# Fermi Paradox: Mike Resnick, Pat Cadigan, Robert Reed...



## Ian Whates (May 15, 2014)

So, no one would be interested in an anthology of all original stories themed on the Fermi Paradox written by scientists as well as top SF writers (including Pat Cadigan, Mike Resnick, Paul Cornell, Robert Reed, Paul di Filippo, Eric Brown, Tricia Sullivan, Mercurio D Rivera, George Zebrowski and others) right...?  

Well, just in case you are, I've committed bloggage, outlining how the book came about and revealing the full ToC:

Fermi Paradox and All that Jazz… &lsaquo; Ian Whates


----------



## Serendipity (May 15, 2014)

Dash it all! You had me all excited there, thinking it was something to do with quantum mechanics (like the Schroedinger's cat business). Only it's about mere boring aliens.

...and as to why we haven't seen sight nor sound of them, well that is rather obvious... 
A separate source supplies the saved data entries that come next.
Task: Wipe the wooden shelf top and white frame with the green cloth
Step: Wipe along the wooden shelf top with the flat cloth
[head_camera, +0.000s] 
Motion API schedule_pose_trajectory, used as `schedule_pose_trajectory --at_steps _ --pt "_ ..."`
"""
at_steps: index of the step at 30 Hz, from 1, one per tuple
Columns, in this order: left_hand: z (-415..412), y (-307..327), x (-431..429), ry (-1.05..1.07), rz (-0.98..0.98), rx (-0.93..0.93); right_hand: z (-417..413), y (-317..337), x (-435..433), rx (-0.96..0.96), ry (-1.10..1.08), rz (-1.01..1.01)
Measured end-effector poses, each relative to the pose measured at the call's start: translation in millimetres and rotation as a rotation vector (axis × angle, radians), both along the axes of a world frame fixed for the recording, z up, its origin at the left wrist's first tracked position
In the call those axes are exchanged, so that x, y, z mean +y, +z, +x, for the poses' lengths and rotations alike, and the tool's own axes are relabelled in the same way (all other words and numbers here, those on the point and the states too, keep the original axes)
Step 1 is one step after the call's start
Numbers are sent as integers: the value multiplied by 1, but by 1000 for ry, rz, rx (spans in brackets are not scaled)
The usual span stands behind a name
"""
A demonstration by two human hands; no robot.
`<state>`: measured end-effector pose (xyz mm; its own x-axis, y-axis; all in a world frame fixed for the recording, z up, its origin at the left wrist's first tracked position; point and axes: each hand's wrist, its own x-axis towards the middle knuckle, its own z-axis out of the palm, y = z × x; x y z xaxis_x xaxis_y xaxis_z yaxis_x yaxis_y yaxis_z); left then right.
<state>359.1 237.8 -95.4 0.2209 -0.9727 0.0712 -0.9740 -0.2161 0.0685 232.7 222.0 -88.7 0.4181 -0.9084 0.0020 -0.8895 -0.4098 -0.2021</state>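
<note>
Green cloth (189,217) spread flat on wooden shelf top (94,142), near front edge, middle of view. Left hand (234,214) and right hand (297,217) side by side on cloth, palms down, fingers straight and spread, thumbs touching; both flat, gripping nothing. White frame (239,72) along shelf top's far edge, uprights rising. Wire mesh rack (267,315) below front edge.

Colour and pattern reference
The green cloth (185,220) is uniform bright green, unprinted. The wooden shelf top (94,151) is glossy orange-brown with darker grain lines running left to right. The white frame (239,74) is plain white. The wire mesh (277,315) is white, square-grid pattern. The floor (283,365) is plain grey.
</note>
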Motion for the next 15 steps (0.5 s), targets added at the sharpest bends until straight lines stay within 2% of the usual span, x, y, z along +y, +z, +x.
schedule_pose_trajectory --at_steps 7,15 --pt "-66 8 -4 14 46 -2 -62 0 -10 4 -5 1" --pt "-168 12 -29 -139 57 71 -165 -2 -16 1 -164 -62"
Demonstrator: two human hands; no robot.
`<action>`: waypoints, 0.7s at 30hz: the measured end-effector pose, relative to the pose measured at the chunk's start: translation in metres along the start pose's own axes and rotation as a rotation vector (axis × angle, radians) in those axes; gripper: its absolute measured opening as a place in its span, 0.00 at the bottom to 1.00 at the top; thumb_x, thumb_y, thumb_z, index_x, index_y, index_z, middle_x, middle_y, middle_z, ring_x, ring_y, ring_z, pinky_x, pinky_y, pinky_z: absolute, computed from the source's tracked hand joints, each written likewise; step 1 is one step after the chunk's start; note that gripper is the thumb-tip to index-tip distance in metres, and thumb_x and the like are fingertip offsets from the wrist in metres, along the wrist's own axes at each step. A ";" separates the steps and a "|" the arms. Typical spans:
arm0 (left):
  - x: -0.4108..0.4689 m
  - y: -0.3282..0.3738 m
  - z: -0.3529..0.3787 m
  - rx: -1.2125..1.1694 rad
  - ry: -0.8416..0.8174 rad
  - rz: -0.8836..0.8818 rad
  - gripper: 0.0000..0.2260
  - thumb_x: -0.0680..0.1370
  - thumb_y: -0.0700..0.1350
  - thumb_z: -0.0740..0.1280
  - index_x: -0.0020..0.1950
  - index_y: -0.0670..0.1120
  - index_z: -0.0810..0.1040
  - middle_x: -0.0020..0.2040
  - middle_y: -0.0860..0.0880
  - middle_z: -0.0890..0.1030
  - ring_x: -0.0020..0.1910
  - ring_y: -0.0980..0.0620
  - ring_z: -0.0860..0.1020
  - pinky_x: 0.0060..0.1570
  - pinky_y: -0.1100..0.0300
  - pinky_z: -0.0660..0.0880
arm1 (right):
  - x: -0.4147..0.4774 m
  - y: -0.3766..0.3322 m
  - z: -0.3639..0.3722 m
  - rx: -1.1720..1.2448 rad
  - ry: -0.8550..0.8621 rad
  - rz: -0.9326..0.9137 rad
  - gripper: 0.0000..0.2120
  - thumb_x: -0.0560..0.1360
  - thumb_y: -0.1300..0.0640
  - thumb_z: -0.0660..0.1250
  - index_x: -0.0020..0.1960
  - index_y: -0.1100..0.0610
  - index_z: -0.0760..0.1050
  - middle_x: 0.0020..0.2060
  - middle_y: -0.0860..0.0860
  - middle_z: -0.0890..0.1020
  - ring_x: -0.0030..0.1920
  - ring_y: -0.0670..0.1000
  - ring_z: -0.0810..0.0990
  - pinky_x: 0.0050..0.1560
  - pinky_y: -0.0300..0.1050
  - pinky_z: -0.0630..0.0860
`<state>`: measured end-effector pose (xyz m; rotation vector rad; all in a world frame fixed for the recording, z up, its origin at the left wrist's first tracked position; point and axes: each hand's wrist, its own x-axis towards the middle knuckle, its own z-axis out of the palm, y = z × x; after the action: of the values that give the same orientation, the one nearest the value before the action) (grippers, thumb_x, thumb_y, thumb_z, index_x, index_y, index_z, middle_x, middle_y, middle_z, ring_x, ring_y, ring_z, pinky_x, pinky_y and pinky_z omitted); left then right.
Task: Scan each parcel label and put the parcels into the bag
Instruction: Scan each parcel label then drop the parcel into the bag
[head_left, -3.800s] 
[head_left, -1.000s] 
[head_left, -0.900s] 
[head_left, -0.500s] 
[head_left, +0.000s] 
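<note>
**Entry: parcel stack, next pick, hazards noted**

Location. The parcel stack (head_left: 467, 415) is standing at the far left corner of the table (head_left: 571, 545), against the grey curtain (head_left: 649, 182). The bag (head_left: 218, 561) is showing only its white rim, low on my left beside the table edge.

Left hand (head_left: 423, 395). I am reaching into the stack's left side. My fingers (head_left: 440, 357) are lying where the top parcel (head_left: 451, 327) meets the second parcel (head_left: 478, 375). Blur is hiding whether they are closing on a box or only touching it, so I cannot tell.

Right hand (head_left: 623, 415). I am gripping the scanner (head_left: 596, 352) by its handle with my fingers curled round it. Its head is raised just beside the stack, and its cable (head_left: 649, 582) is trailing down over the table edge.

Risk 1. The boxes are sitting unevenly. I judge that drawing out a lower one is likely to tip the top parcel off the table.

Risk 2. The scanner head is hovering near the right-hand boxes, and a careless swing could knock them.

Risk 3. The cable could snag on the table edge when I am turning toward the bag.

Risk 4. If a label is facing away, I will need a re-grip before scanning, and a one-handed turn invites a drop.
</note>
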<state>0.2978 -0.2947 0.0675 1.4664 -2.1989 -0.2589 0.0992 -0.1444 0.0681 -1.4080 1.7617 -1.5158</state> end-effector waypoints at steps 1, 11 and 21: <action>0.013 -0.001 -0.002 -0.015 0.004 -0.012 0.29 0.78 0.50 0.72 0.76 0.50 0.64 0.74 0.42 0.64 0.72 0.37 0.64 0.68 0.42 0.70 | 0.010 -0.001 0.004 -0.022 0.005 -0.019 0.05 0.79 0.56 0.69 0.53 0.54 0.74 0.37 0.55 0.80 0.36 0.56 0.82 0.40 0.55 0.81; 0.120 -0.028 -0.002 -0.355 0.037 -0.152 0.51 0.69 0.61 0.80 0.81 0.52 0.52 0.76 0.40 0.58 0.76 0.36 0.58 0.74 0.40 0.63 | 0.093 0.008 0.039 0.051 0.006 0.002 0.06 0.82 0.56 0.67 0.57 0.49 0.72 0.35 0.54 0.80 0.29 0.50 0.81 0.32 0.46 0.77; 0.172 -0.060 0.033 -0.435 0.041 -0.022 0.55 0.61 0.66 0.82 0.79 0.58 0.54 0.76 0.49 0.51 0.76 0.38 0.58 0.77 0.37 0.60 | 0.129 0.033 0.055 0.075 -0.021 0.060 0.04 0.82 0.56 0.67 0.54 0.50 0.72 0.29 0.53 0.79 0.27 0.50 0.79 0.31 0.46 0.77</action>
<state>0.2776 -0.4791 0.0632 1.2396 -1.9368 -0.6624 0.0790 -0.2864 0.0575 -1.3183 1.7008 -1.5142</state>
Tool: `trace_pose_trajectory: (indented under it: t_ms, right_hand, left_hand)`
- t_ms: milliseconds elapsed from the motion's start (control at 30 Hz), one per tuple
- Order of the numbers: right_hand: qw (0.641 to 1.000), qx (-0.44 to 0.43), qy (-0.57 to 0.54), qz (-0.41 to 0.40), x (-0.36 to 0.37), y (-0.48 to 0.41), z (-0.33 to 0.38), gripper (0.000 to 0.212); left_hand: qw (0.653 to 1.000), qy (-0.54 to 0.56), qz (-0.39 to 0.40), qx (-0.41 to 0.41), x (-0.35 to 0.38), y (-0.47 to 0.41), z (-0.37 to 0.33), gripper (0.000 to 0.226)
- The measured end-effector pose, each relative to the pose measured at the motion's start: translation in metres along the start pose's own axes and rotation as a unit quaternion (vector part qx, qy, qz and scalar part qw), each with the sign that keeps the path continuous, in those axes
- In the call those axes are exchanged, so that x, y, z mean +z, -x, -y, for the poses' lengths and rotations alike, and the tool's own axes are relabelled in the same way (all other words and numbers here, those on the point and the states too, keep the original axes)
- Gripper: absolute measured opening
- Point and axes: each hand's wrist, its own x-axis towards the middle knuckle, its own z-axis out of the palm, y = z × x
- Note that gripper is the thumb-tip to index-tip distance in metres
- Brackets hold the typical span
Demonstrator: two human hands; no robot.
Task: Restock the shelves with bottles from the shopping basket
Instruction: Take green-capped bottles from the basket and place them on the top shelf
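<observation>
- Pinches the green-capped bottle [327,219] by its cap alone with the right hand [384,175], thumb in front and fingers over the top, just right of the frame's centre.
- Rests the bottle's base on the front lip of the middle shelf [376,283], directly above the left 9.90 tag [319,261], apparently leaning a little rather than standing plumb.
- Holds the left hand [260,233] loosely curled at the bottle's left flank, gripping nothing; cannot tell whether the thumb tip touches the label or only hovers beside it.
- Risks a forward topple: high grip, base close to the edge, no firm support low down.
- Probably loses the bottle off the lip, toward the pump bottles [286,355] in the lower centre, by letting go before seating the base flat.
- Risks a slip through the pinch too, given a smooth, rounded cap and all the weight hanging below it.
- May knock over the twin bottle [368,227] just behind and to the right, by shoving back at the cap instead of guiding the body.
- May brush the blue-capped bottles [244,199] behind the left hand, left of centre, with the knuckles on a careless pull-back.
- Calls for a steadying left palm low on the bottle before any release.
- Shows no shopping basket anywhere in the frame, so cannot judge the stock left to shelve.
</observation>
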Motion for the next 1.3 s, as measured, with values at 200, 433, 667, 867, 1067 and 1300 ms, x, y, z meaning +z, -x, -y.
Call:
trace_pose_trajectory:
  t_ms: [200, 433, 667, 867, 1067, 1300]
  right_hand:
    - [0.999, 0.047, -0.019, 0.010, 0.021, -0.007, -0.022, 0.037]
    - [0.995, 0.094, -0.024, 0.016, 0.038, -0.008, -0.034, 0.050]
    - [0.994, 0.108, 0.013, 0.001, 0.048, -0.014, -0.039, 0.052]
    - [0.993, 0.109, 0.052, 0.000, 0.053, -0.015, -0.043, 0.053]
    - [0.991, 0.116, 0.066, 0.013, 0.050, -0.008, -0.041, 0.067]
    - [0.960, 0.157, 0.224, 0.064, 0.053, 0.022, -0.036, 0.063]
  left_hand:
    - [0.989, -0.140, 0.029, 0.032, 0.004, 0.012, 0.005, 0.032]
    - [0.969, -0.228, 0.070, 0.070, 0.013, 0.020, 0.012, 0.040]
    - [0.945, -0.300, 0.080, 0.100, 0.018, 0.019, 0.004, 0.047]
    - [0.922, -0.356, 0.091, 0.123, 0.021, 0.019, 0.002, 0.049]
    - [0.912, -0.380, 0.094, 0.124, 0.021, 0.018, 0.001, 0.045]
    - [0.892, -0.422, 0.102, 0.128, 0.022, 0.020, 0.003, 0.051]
Notwithstanding, good luck, best of British and all that jazz with the antho.


----------



## ralphkern (May 15, 2014)

Ahh bumped to the next on my list... The Fermi Paradox is a theme I find absolutely fascinating.


----------



## Susan Boulton (May 15, 2014)

Noooo... Another Newcon book. To add to my collection.


----------



## Paradox 99 (May 17, 2014)

Oooh, now that does sound interesting!


----------



## Ian Whates (Aug 12, 2014)

A great review of the book has just appeared, which includes a well-considered analysis of many of the stories.

Speculiction...: Review of Paradox: Stories Inspired by the Fermi Paradox ed. by Ian Whates

What I find particularly pleasing is that the reviewer admits she approached the book with strong reservations but was won over.


----------